That’s the kind of people you meet in Montana’s trout fishing country. And that’s why The Royal Wulff Murders ($27; us.penguingroup.com), field editor Keith McCafferty’s new novel, features such an eclectic bunch.

Why would McCafferty–a talented elk hunter, survival expert, and unabashed steelhead bum who has written nearly 500 articles for _Field & Stream_–enter the fiction business?

“I decided to write a book the night I slept on the ground on a mountain for a Field & Stream assignment,” says McCafferty, a 30-year Bozeman resident. “It was so cold in the middle of the night that rather than get up, I peed myself. [Editor’s note: Sorry, Keith!] That did it.”

The novel opens with a fisherman reeling in a body he’s snagged on a stonefly nymph in the Madison River. The man’s guide marvels over the strength of the tippet as the client winches in the corpse: “He made a mental note to convert all his monofilament leader material to Orvis Super-strong in the future.”
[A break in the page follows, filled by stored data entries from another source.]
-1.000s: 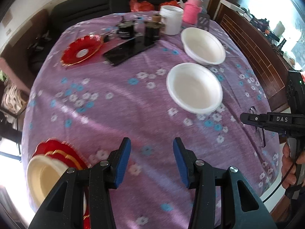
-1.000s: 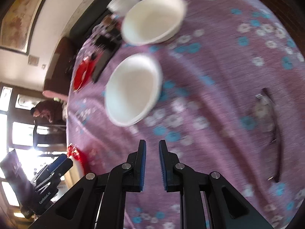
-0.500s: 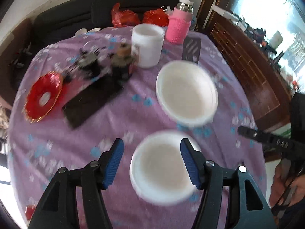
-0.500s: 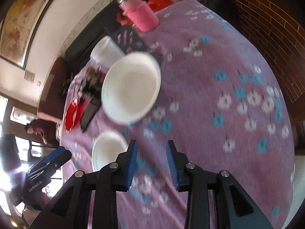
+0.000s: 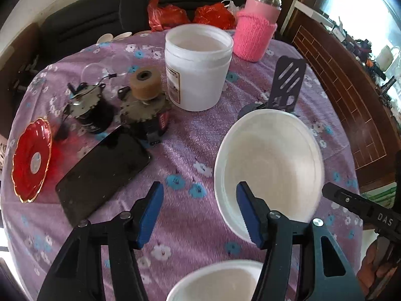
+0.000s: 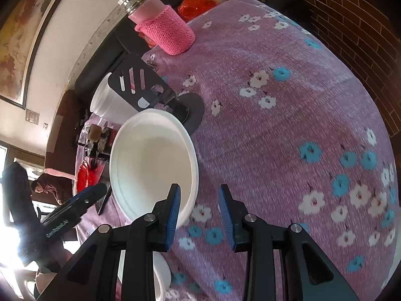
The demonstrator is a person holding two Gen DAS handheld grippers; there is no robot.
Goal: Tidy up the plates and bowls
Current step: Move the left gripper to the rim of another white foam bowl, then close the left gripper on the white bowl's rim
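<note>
Blue-padded left tool downward, closing

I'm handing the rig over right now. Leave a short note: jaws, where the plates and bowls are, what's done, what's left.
Left gripper: jaws closing, nothing between them.
Right gripper: jaws apart, empty, at the far white bowl's near rim.
Near white bowl sits just below the left gripper.
Red plate lies alone at the tablecloth's left edge.
Done: nothing stacked in view.
Left: nest the bowls, collect the plate.
</note>
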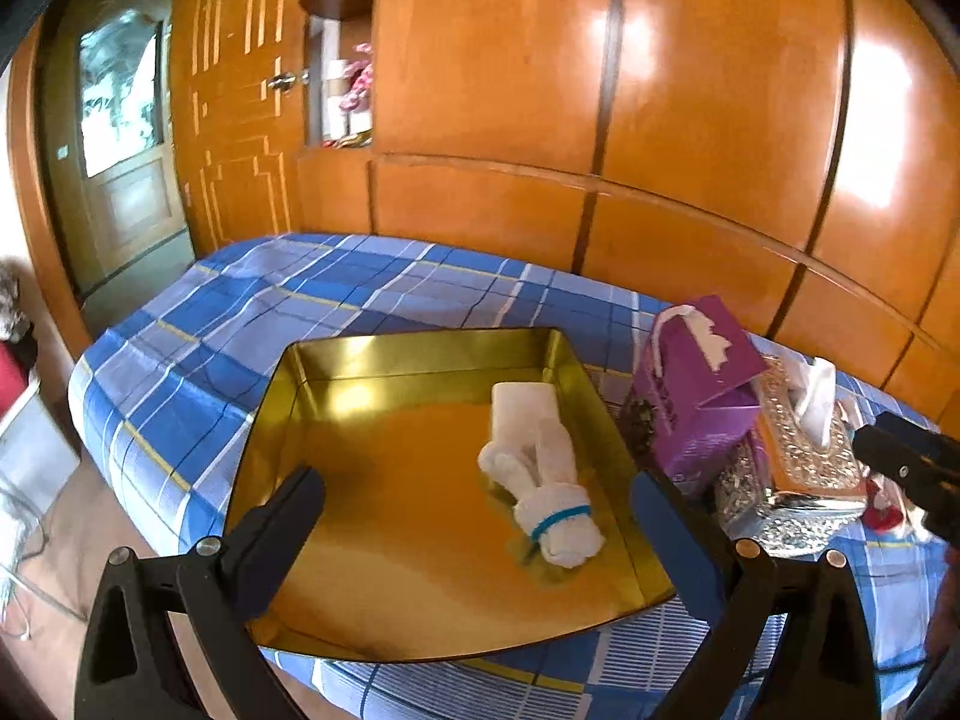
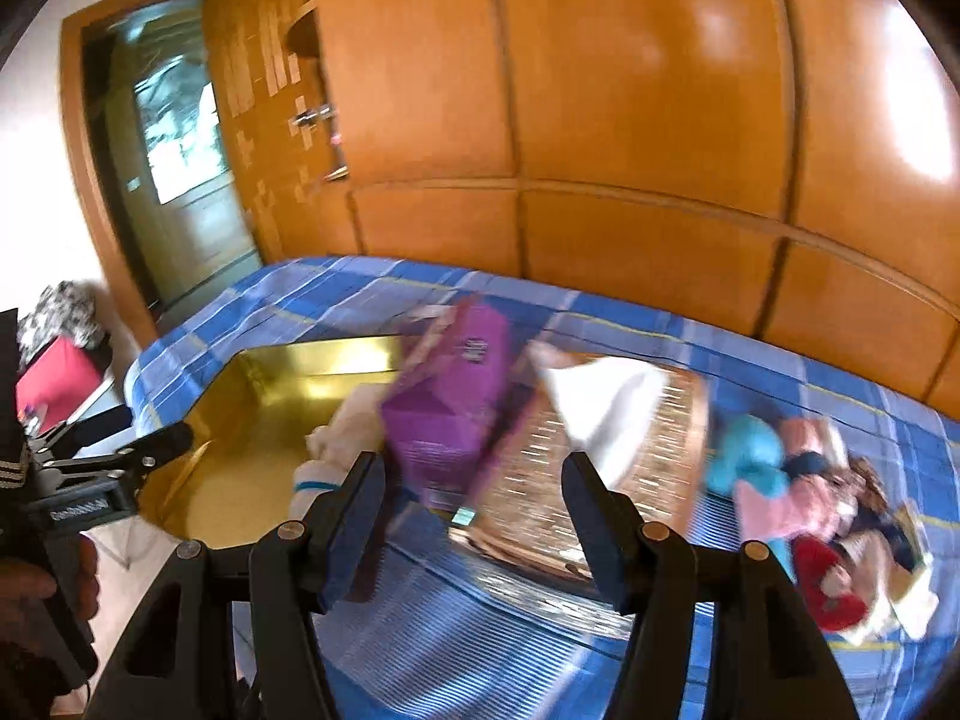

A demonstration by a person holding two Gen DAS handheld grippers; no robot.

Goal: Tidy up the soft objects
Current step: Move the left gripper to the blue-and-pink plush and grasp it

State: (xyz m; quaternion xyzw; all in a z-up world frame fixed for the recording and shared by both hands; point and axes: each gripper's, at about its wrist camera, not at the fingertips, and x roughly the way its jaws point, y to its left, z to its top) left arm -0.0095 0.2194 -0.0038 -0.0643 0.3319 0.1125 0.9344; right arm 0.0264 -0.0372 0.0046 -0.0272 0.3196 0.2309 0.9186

McCafferty understands that’s something only an angler would observe. And identify with. Sportsmen will find the one-of-a-kind novel captivating, intelligent, and at times uproarious. The book will be available in stores next month.

The following is an exclusive online-only excerpt from McCafferty’s novel. It is the first of five parts. Look for Part Two next week. –Mike Toth
WARNING: The following excerpt contains adult language. Reader discretion is advised.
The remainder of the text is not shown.